Parallel Execution

Fleche-decorated functions work with Python’s concurrent.futures executors and other process-/thread-based parallelism libraries. This page explains the recommended patterns for each executor type.

Three complementary APIs cover the common cases:

BoundWrapper — freeze the active cache and metadata into a picklable callable that a worker can invoke without any further setup. Use when you own the submission site and want explicit control.
Future pass-through — a fleche-decorated function that internally returns a Future is cached automatically when the future completes. Use when the decorated function is the one that submits work.
wrap_executor() — a one-line wrapper around an executor instance that transparently binds fleche-decorated functions on submit and short-circuits cache hits without ever touching the executor. Use when you want the most compact call site, or to avoid submit/serialise overhead on cached inputs.

ThreadPoolExecutor 

For the most compact call site, use wrap_executor() — it patches the executor’s submit once and then handles any fleche-decorated function automatically, serving cache hits from a pre-completed Future without ever submitting a task:

>>> import concurrent.futures
>>> import fleche
>>> from fleche.caches import Cache
>>> from fleche.storage import ValueMemory, CallMemory

>>> @fleche.fleche
... def compute(x):
...     return x ** 2

>>> my_cache = Cache(ValueMemory({}), CallMemory({}))

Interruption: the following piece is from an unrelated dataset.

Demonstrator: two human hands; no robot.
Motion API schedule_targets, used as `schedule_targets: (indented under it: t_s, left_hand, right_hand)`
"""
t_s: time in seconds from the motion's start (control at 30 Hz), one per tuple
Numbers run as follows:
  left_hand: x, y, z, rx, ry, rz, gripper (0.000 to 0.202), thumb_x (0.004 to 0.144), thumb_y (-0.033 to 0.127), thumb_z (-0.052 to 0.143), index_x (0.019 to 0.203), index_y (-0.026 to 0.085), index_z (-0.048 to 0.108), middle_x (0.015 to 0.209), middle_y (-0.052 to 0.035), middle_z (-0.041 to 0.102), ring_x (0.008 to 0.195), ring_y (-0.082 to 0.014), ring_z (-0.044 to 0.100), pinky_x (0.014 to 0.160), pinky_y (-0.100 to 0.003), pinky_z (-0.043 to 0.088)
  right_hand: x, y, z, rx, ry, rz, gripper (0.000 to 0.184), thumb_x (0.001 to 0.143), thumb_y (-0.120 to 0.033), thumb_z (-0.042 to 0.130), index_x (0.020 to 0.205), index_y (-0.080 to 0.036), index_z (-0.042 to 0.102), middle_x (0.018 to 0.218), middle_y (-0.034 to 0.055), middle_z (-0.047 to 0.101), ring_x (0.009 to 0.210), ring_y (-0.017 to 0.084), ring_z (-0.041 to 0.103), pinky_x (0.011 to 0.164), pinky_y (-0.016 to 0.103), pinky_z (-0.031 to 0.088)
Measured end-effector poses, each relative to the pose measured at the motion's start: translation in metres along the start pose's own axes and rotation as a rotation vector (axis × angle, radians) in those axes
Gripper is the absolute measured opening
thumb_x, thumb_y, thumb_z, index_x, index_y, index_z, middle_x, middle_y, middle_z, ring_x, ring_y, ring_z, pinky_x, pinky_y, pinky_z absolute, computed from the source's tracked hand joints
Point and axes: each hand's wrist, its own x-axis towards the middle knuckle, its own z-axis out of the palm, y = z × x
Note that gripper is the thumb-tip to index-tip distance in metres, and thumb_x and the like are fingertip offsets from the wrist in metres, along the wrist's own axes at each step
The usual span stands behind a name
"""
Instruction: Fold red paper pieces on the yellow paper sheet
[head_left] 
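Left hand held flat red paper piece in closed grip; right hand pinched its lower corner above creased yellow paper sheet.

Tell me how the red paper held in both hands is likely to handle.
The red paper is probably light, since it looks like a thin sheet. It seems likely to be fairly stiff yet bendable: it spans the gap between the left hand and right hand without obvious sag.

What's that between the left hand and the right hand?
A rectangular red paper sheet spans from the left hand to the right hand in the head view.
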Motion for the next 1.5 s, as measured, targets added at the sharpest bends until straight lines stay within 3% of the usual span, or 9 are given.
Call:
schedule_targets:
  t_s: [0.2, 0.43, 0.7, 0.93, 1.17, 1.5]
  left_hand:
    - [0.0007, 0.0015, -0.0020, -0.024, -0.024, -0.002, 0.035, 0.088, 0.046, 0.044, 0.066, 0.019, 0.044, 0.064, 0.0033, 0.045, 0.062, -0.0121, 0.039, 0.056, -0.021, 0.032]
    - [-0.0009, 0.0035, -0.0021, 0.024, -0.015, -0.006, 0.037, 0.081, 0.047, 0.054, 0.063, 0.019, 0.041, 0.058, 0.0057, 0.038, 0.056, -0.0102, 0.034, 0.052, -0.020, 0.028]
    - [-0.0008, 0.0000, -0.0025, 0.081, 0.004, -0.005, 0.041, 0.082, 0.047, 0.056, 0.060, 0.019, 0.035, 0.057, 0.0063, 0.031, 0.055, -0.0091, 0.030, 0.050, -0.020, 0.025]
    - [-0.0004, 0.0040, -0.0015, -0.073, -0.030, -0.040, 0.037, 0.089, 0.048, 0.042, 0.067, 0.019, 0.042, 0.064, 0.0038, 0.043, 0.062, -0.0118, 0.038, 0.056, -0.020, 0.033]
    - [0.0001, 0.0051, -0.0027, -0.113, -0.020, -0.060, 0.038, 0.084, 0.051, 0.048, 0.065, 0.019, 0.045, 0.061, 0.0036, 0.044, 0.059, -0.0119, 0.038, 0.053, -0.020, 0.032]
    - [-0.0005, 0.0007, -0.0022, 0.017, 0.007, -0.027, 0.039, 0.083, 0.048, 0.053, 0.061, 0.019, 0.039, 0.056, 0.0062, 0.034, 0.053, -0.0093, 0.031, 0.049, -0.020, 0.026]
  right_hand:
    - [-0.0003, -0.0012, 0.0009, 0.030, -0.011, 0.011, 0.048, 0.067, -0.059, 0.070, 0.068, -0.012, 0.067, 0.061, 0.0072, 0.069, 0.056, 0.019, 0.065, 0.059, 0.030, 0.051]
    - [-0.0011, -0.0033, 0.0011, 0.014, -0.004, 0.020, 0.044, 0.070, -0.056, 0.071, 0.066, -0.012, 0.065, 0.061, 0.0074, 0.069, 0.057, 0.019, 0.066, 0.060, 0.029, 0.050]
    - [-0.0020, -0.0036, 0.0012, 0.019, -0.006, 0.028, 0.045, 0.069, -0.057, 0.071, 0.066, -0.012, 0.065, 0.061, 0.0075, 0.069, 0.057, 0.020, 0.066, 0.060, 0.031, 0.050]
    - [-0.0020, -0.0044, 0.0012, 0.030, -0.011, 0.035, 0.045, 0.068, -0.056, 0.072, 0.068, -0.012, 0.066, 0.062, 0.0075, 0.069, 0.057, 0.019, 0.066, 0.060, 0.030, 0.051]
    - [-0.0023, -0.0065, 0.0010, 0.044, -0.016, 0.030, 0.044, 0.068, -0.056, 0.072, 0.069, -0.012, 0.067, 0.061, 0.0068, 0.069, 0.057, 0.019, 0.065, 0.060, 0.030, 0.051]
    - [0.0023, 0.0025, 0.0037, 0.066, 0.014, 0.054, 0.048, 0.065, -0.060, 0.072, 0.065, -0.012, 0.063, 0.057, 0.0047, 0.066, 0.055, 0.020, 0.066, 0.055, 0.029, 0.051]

>>> with fleche.cache(my_cache):
...     with concurrent.futures.ThreadPoolExecutor() as executor:
...         fleche.wrap_executor(executor)
...         futures = [executor.submit(compute, i) for i in range(4)]
...         results = [f.result() for f in futures]  # all cached in my_cache

Alternatively, use BoundWrapper when you need explicit control over which callable is submitted — for example, to share a single bound callable across multiple pools or helper modules. BoundWrapper.bind(func) captures the active cache and metadata at bind time and restores both on every call — including inside worker threads — so all tasks write to the same store with the same metadata context:

>>> import concurrent.futures
>>> import fleche
>>> from fleche import BoundWrapper
>>> from fleche.caches import Cache
>>> from fleche.storage import ValueMemory, CallMemory

>>> @fleche.fleche
... def compute(x):
...     return x ** 2

>>> my_cache = Cache(ValueMemory({}), CallMemory({}))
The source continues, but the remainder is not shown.